By Jeffrey M. Anderson

This mechanical, cookie-cutter thriller takes the old "psycho neighbor" genre popular in the 1990s, and, rather than riffing on it, slavishly copies it in a way that's devoid of suspense or life.

Journalist David (Luke Kleintank) arrives in Riga, Latvia following a bad breakup. He has taken a job working for an old colleague, Grant (Bruce Davison), and will even be staying in Grant's house. While trying to get Grant's car started, he meets his neighbor, nurse Robert (Jonathan Rhys Meyers), and they strike up a friendship. One night while out for drinks together, David hits it off with Janine (Ieva Florence) and gets her phone number.

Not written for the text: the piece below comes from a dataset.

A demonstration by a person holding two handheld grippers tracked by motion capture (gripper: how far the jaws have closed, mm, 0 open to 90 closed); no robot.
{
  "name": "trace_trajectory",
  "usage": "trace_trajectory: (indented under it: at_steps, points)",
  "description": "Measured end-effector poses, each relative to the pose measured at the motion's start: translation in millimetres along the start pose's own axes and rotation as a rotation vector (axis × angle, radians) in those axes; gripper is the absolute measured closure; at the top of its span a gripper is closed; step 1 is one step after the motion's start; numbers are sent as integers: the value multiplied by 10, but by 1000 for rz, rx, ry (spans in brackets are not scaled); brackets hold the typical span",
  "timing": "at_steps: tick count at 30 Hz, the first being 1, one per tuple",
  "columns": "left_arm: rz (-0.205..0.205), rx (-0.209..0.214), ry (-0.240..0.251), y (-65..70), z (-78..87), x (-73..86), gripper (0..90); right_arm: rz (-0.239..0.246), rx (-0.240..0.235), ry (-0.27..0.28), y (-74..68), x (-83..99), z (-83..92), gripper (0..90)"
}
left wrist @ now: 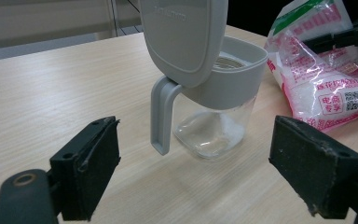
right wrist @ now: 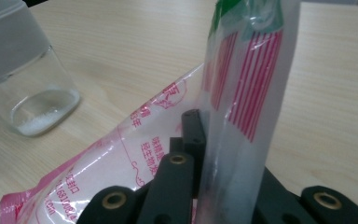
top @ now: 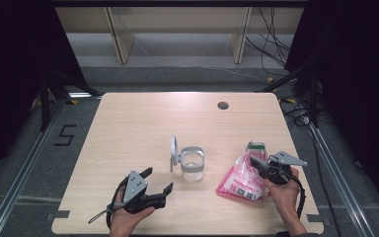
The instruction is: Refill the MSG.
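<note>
Nearest, at the table's (top: 128, 118) front left: left tongs (top: 158, 180), black with a grey three-cornered plate, held in a hand, jaws spread wide, gripping nothing, touching nothing. Blocky, matt black pads (left wrist: 91, 170) with scuffed edges in the left gripper view, framing the jar beyond them with bare wood between.

Front right, about as near: right tongs (top: 254, 163), closed tight on the upper edge of a soft, crinkly clear-plastic bag with pink and red print and a green top (top: 240, 177). In the right gripper view, film pinched between the black jaws and drawn up into a tall, thin fold with red stripes; rest of the bag slumped on the table, full of white grains. Bag body lying just left of and partly under these tongs, near the front right edge.

A little farther, mid-table between both tongs: small clear glass jar with a smooth grey plastic collar, handle and hinged lid (top: 192, 164), upright, lid (top: 174, 153) flipped open and standing on the left side, a thin layer of white grains at the bottom. Jar well apart from the left tongs, near the bag but not touching it.

Underneath: pale wood-grain laminate, matt, rounded corners. Far side right of centre: small dark round grommet (top: 222, 105) set in the top.
</note>
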State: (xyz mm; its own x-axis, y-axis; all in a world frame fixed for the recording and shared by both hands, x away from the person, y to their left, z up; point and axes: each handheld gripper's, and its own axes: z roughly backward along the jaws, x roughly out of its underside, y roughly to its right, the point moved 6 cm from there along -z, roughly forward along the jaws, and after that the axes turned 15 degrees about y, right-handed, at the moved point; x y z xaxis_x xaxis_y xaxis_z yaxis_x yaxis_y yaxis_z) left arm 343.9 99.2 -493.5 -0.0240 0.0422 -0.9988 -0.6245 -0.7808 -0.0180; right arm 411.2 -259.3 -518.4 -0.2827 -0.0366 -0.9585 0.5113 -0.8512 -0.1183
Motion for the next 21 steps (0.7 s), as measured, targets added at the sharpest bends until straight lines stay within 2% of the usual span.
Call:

Unfortunately, driving back home on a dark road, David hits Janine on her bicycle. At Robert's urging, they leave her for dead, rather than risk arrest in a foreign country. As David's guilt creeps up on him, and as he becomes unexpectedly involved with Janine's sister Vanessa (Eloise Smyth), Robert becomes more and more obsessive and demanding toward David, to the point that it starts to feel dangerous.

The Good Neighbor follows the lead of things like Fatal Attraction and The Hand That Rocks the Cradle — two of the most successful movies in this genre — but with a male psychopath. (Jonathan Rhys Meyers is no match for Robert De Niro in Cape Fear, however.) The friendship is just the beginning of this movie's trouble. It doesn't flow, and never feels organic. It feels as if the two men are reading dialogue at each other. Plus David never seems to be working, and somehow has plenty of time for drinks and fishing.

Robert's sudden switch from buddy to stalker also makes little emotional sense. It's too abrupt. The same goes for Martin's meeting Janine in the bar. Their supposedly flirty conversation ("I like your bracelet") is so dull that it's head-scratching how he manages to come away with her phone number. And so it goes, with nearly every interaction in the movie.

The main problem with The Good Neighbor is that the characters' and their emotional interactions do not drive the plot. Rather, everything happens in service of the plot; the characters are enslaved by it. They can't move. Even the beautiful Latvian locations aren't used for much more than window dressing. In the end, there's little 'good' about this one.